Onu suçlayamazdım. Azra'yla aramızdaki ilişkinin garipliğine bakacak olursak, düzenli bir düzensizlik hüküm sürüyordu aramızda. Aklıma son zamanlarda olduğu gibi yine çocukluğumuz gelmişti. Azra her zaman biraz sinirli ve agresifti ancak asla şimdiki kadar değildi. Eskiden, onunla ilk tanıştığımızda neden bu kadar huzursuz bir çocuk olduğunu merak etmiştim. Evet, annesi yanında değildi ancak babası vardı. Birlikte yaşıyorlardı ve onu sık sık saraya, benim yanıma getiriyordu.

Ben mi? Ben mutluydum.. yani en azından o zamanlar öyle olduğumu düşünüyordum. Üzerime titreyen bir anne-babam vardı. Elimin altında her türlü imkân mevcuttu ve etrafımda bir sürü çocuk vardı benimle arkadaş olmak isteyen. Annem bana sürekli değişik sanat dersleri aldırıyor, benim her konuda yetkin olmamı istiyordu. Bunların hepsi, beni oldukça faal ve tatminkâr bir çocuk haline dönüştürmüştü. O zamanlar henüz ruh elementi üzerimde bu kadar büyük bir etkiye de sahip değildi. Kendisini yeni yeni belli ediyordu, dolayısıyla bu kadar bunalıp depresifleşmiyordum. Klasik bir çocuğun isteyeceği her şeye sahiptim yani kısacası.

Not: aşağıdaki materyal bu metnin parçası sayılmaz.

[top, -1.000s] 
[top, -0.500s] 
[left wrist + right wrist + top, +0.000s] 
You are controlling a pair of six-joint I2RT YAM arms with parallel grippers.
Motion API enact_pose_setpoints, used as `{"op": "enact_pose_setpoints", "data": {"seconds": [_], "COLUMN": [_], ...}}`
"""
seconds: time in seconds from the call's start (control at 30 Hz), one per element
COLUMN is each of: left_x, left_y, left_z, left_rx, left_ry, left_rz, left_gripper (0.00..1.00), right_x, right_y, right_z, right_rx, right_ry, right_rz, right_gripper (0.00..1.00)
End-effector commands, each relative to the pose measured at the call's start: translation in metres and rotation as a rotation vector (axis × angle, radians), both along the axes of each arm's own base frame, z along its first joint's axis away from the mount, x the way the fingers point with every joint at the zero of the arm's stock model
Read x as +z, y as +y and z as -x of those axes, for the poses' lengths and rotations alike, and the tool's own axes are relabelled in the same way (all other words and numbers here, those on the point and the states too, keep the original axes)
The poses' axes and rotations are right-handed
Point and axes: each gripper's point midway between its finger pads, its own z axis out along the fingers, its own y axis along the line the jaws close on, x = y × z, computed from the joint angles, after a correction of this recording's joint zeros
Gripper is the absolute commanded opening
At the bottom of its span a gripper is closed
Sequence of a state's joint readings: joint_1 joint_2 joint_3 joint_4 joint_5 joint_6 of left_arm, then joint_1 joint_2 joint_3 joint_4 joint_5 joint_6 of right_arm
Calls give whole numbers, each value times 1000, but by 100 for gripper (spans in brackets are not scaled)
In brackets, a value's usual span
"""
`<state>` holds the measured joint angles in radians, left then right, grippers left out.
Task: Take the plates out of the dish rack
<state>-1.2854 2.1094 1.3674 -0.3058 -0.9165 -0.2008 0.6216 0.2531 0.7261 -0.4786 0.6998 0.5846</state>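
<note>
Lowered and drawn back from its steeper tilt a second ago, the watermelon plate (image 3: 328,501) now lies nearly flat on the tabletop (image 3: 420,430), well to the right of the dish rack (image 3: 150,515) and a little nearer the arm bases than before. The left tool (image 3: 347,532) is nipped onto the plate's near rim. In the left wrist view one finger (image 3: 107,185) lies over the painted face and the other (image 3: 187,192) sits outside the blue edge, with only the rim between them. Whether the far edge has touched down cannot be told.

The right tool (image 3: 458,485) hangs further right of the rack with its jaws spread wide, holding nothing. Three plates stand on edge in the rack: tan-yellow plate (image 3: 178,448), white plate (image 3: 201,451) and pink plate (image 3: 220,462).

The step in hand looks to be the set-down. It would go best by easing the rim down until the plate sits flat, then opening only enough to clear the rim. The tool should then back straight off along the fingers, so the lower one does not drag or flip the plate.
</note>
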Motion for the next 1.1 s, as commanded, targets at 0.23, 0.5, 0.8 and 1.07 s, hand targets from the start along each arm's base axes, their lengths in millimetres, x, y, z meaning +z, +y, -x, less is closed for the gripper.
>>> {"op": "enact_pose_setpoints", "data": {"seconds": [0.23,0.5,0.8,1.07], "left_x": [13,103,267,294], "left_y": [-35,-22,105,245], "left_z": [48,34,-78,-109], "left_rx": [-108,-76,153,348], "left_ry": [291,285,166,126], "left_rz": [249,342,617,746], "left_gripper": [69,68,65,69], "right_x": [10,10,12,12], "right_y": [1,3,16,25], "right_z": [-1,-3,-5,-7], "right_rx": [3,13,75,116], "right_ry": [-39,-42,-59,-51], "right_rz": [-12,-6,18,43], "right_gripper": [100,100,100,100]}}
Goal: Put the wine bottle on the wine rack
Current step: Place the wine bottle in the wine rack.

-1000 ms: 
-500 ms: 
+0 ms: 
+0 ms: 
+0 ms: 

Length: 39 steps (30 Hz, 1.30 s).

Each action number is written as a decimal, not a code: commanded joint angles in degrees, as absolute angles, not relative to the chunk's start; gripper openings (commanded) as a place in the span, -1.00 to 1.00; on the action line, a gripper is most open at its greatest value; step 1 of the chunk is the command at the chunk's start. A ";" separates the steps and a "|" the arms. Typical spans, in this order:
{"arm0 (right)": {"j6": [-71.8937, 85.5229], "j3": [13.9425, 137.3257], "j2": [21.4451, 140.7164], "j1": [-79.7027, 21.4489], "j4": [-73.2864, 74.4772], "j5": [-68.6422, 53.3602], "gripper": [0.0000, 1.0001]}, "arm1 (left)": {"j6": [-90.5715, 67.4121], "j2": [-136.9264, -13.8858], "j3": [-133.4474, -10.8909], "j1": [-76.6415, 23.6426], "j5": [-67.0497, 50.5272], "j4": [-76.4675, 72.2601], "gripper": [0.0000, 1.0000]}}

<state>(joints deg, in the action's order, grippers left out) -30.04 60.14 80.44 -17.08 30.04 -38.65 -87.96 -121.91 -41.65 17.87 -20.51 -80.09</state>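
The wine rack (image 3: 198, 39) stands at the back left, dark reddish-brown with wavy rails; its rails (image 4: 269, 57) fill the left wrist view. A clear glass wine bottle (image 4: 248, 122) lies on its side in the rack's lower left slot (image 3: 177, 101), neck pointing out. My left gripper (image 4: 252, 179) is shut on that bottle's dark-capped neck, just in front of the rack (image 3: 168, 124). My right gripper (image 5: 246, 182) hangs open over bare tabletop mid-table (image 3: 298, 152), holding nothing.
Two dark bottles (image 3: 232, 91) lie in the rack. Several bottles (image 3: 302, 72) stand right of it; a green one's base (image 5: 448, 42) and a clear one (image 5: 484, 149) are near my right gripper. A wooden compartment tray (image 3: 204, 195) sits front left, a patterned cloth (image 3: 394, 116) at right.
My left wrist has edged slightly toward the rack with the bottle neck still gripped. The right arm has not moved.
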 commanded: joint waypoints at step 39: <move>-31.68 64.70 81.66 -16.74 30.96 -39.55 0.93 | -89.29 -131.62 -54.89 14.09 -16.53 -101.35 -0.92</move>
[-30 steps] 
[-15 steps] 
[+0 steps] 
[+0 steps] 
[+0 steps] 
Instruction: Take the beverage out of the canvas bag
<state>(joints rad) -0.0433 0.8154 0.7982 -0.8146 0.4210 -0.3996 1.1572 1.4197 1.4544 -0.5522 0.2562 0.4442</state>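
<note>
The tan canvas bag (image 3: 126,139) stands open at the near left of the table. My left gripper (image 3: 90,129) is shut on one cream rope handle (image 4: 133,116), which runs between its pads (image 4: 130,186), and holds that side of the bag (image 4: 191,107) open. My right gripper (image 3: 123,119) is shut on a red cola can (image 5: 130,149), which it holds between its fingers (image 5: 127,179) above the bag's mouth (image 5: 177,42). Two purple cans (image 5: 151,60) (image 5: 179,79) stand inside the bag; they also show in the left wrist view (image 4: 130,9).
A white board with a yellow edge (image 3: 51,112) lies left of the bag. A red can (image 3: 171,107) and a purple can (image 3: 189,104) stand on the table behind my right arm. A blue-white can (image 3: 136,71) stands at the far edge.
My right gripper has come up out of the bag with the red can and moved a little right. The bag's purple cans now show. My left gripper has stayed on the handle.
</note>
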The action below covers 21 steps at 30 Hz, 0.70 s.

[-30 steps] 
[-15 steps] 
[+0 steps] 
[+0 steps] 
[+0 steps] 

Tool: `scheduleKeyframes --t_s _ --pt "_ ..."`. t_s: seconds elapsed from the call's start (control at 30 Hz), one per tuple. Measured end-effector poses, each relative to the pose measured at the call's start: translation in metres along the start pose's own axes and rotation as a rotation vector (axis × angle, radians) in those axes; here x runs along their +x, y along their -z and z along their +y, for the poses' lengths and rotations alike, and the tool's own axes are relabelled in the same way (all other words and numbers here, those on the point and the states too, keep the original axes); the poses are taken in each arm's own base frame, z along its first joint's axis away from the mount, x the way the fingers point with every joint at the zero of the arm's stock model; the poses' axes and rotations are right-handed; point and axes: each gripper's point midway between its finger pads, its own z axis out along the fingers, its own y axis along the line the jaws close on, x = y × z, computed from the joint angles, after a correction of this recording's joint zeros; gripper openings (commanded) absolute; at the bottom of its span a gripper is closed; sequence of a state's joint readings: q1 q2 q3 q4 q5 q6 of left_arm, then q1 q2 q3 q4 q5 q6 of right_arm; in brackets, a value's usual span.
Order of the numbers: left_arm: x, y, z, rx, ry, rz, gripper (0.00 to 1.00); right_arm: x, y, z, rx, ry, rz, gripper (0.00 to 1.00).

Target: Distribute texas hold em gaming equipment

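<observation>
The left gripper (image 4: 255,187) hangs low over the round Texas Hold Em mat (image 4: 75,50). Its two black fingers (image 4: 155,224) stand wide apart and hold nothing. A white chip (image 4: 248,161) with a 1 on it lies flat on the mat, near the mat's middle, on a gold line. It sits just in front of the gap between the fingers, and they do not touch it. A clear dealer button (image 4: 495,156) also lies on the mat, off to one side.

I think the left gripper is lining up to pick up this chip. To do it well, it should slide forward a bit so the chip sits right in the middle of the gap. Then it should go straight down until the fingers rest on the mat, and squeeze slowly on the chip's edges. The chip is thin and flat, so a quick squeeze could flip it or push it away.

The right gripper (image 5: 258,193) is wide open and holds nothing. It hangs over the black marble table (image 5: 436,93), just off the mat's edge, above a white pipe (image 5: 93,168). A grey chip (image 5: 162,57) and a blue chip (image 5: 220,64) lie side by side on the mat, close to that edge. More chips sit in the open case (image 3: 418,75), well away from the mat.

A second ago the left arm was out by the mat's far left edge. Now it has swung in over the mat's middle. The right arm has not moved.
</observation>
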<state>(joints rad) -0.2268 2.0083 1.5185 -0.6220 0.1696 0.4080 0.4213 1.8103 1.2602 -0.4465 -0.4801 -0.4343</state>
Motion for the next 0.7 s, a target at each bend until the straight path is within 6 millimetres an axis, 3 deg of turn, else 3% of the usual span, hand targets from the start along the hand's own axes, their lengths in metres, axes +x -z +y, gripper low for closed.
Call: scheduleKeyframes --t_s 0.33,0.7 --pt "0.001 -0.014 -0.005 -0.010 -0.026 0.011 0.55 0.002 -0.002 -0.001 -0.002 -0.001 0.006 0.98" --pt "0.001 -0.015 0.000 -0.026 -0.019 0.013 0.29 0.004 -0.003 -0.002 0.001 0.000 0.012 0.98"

Ancak Azra ile beni tanıştırdıklarında, etraftaki diğer herkesin içerisinde altın gibi parladığını hissetmiştim. En azından o zamanlar bana öyle gelmişti. Bana yaltaklanan o kadar kişi vardı ancak o bunlardan birisi değildi. O hep bir yerlerde sessiz sakin oturup gözlerini de babasına diken, sürekli onun hareketlerini ve tavırlarını gözetleyen akıllı, uslu kızdı o zamanlar. Tabii ben öyle düşünmüştüm. Onu tanımak ve anlamak istemiştim. Oldukça ilgi çekici gelmişti, farklıydı sonuçta. Hele o turuncu kıvrımlı saçları, içimde inanılmaz bir elimi uzatıp dokunma ve oynama isteği uyandırıyor, adeta beni hipnotize ediyordu. Onunla konuşmaya çalıştıkça o çekimserliğinin ortadan kalktığını, biraz daha rahatladığını fark etmiştim. Aslında değişik ve yaratıcı fikirleri olan bir kız olduğunu... Bu ise beni zevkten dört köşe yapmıştı çünkü değişik, anormal, farklı deyince akla gelen ve parmakla gösterilen bir çocuktum. Benim düşünce ve fikirlerimi anlıyor olması ve dahası üzerine yenilerini ekliyor olması beni inanılmaz mutlu ediyordu. Ancak onda bir şey vardı, asla ulaşamadığınız, dokunmanıza izin vermediği bir şey.. Huzursuzdu, mutlu değildi, içerisinde bir türlü tatmin edilemeyen bir şeyler var gibiydi. Tabii ben bunları o çocuk aklımla algılayamıyor olsam bile hissediyordum.